Work item: Scan the records below and report how many lines include the string "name"; the number alone will do.

▽

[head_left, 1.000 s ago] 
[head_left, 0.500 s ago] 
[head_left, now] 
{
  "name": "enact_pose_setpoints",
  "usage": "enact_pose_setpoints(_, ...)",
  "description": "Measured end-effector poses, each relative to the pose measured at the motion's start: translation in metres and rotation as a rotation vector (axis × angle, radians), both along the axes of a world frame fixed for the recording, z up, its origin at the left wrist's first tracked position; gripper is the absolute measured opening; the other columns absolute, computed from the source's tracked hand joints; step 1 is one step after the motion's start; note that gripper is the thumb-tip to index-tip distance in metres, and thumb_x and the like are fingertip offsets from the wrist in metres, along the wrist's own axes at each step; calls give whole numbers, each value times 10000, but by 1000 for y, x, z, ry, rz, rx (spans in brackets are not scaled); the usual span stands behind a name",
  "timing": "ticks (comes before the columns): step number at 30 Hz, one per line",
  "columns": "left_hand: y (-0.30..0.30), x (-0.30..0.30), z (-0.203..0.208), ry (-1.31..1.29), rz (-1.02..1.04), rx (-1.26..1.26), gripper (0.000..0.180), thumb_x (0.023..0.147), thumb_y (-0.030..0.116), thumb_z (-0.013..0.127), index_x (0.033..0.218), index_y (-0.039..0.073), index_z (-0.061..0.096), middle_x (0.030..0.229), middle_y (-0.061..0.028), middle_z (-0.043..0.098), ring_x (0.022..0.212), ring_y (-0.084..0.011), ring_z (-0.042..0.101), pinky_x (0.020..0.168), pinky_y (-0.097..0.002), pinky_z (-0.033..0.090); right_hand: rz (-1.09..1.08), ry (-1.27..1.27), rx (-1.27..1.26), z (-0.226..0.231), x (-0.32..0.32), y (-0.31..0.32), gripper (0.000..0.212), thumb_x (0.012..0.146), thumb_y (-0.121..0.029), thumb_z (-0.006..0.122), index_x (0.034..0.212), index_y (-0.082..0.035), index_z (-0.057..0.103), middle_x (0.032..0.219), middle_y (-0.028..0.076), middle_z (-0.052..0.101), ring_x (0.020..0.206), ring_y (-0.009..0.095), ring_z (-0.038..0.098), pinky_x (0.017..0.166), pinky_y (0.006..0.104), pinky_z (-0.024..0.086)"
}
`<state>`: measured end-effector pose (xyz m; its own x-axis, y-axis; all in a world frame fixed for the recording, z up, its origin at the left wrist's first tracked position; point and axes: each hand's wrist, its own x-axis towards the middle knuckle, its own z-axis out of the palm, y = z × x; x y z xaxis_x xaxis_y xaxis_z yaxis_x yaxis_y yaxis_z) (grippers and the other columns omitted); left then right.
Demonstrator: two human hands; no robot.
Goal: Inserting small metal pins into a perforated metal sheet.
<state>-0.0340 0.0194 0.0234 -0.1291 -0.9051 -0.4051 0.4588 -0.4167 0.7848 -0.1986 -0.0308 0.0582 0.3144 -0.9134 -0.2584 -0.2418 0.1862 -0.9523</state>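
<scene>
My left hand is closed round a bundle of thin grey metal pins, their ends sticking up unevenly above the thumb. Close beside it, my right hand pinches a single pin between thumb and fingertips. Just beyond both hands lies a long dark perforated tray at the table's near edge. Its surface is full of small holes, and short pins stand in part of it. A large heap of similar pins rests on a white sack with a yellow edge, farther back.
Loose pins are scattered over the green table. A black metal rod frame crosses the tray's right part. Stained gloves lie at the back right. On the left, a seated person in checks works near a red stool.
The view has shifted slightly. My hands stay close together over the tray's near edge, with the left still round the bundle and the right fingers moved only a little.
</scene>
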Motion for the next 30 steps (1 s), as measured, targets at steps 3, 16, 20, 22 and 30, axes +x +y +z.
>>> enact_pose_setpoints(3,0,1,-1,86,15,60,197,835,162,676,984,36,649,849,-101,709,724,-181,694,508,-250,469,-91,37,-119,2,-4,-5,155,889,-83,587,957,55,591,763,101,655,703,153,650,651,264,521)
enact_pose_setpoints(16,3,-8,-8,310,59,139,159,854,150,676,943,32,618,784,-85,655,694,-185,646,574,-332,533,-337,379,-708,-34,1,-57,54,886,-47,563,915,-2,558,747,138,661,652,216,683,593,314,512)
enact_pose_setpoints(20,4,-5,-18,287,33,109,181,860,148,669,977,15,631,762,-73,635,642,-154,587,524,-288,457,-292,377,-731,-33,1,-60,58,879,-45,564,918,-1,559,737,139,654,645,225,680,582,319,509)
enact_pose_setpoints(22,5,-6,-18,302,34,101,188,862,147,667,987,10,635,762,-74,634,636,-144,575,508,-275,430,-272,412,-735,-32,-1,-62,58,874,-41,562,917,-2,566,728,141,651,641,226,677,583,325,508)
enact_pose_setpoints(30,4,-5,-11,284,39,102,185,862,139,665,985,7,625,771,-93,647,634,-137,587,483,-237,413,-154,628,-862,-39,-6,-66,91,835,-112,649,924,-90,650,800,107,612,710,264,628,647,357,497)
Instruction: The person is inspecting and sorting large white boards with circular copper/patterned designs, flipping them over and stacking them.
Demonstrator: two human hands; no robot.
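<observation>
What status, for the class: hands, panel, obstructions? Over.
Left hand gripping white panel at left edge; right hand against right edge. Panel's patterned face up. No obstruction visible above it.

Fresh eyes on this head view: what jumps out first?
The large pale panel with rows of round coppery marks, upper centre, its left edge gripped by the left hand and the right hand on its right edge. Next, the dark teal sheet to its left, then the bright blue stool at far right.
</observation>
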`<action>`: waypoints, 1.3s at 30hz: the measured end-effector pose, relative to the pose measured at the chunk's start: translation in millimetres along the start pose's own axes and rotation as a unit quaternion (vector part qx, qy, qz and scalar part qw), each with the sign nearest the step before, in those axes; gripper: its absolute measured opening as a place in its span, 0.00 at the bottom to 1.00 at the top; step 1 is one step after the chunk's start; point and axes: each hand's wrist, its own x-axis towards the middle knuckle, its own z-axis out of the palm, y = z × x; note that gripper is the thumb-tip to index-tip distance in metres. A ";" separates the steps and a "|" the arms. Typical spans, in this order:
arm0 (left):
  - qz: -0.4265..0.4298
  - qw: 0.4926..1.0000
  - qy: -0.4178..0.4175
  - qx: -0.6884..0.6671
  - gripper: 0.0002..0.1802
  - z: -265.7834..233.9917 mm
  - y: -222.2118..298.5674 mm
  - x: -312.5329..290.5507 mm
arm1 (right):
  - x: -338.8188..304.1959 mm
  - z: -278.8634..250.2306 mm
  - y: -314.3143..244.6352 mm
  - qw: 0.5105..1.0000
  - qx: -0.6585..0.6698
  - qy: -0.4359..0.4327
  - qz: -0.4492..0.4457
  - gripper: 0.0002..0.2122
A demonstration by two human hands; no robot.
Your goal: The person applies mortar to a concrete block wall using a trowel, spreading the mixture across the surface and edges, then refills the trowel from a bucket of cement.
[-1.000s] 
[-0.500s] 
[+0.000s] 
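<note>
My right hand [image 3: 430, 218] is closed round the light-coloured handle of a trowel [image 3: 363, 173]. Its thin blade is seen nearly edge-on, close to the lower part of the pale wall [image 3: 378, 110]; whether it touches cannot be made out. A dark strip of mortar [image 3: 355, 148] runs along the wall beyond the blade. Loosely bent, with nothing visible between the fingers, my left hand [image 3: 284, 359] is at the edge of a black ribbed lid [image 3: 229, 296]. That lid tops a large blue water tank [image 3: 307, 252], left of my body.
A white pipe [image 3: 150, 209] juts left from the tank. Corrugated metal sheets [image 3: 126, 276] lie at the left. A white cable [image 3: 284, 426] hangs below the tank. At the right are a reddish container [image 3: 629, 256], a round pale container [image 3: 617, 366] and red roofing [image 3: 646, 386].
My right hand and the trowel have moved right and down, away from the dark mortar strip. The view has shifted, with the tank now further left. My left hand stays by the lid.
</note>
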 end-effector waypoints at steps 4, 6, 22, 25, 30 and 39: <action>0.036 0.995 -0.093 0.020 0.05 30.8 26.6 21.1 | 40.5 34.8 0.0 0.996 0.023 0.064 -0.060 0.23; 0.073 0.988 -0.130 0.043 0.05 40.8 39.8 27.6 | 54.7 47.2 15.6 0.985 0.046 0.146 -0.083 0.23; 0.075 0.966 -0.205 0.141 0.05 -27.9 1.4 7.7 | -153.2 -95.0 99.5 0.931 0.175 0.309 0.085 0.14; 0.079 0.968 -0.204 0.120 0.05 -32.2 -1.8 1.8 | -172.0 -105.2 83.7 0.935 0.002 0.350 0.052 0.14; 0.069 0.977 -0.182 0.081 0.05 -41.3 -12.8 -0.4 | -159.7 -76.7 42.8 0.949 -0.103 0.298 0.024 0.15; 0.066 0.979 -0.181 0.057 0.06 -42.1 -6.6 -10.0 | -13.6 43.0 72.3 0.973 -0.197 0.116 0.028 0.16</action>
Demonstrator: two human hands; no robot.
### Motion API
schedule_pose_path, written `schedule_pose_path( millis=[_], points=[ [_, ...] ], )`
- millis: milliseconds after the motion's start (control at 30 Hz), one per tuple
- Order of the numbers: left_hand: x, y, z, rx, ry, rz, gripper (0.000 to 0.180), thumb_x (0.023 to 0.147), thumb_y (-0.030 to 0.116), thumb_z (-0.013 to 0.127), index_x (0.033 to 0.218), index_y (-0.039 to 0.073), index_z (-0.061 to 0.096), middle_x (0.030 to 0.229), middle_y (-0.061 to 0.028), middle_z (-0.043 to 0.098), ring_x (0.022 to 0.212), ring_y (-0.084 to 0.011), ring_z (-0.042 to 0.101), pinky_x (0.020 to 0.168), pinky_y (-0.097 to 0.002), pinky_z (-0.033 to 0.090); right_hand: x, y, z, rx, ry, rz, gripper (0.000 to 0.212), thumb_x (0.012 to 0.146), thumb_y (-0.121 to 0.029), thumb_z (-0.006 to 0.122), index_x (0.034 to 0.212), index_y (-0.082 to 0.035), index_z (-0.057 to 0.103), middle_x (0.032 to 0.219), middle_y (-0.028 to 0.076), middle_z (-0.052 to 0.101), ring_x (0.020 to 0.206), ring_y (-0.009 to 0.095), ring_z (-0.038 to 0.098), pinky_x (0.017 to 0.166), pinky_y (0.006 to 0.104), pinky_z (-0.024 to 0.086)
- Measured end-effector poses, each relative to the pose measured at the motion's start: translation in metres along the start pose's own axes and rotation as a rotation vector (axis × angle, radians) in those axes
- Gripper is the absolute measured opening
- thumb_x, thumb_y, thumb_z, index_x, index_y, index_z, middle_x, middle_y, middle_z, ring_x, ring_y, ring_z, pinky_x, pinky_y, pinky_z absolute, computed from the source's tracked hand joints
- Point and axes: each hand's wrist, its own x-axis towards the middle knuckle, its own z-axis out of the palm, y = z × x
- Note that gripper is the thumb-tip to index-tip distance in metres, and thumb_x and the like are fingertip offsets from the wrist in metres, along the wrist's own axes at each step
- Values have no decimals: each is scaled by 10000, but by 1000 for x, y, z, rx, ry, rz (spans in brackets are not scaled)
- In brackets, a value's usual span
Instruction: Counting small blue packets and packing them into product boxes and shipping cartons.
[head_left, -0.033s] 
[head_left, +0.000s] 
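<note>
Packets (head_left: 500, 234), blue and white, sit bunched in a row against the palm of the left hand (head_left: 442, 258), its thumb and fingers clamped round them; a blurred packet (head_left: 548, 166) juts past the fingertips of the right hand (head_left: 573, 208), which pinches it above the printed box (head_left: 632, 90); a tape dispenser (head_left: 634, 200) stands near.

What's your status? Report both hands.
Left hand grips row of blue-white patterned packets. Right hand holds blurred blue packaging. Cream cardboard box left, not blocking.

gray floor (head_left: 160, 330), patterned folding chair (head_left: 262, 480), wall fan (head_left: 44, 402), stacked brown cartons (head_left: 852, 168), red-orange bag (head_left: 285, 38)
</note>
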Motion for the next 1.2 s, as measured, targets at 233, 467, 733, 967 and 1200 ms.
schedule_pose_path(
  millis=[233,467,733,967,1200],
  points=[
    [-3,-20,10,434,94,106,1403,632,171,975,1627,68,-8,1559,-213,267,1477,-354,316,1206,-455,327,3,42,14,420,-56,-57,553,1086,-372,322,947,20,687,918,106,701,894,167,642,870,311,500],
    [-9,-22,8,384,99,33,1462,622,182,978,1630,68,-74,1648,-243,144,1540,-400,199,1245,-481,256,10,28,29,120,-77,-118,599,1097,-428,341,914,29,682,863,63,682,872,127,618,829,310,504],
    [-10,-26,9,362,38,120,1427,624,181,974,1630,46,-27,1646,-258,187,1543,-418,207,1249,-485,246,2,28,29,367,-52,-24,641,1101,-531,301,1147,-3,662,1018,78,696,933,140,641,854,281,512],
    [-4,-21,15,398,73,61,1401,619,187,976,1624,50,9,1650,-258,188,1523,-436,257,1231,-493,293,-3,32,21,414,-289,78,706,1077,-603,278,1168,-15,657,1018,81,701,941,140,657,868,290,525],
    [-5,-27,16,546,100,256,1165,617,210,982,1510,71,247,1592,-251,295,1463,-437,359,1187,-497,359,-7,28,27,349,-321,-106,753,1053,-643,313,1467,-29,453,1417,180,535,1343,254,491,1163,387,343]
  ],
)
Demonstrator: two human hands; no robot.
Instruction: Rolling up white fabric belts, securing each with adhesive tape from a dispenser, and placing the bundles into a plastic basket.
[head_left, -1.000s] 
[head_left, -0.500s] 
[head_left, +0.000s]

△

Solution for this problem: 2